• **EXERCISE GOAL**: Starting at the line that contains "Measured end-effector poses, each", write out each line through the end of the data below, exactly as it stands. Skip any pictures.

• **GIVEN DATA**:
^^^^^^^^
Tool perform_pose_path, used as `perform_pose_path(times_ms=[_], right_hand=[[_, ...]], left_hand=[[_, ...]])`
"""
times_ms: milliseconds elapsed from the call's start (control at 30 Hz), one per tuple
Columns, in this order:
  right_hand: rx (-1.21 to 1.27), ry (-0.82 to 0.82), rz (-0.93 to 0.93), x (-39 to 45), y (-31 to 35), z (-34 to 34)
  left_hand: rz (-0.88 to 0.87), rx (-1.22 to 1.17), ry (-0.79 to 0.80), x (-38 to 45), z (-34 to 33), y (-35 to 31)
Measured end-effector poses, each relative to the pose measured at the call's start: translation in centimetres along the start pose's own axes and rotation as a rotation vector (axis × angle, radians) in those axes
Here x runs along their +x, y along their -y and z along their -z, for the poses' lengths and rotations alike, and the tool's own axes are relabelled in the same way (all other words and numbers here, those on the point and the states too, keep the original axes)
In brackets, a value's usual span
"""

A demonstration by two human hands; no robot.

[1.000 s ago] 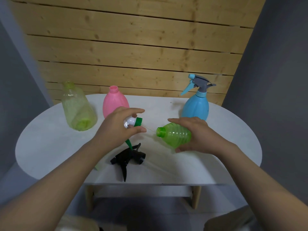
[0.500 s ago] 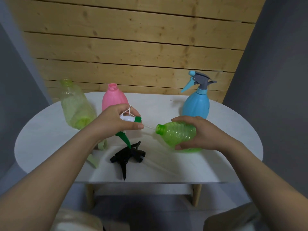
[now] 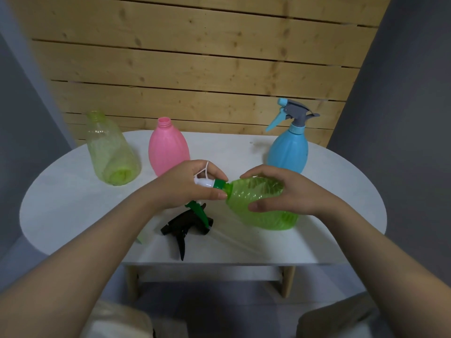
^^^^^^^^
• **TASK SOLUTION**:
Measured end-effector poses, each relative to the pose measured at the call's start: translation in centimetres along the start pose's own axes and rotation as a rotation vector (axis × angle, radians) in those axes
Here x runs along their +x, y along their -y and z along their -z, for the poses' lengths and rotations alike, and the tool's own axes are relabelled in the same way (all other words and numbers here, those on the point and the states too, keep the original axes)
In brackets, a value's usual span
"""

A demonstration by two human hands; no robot.

[1.000 s ago] 
[0.500 s ago] 
[now] 

This finishes the output for the exercise.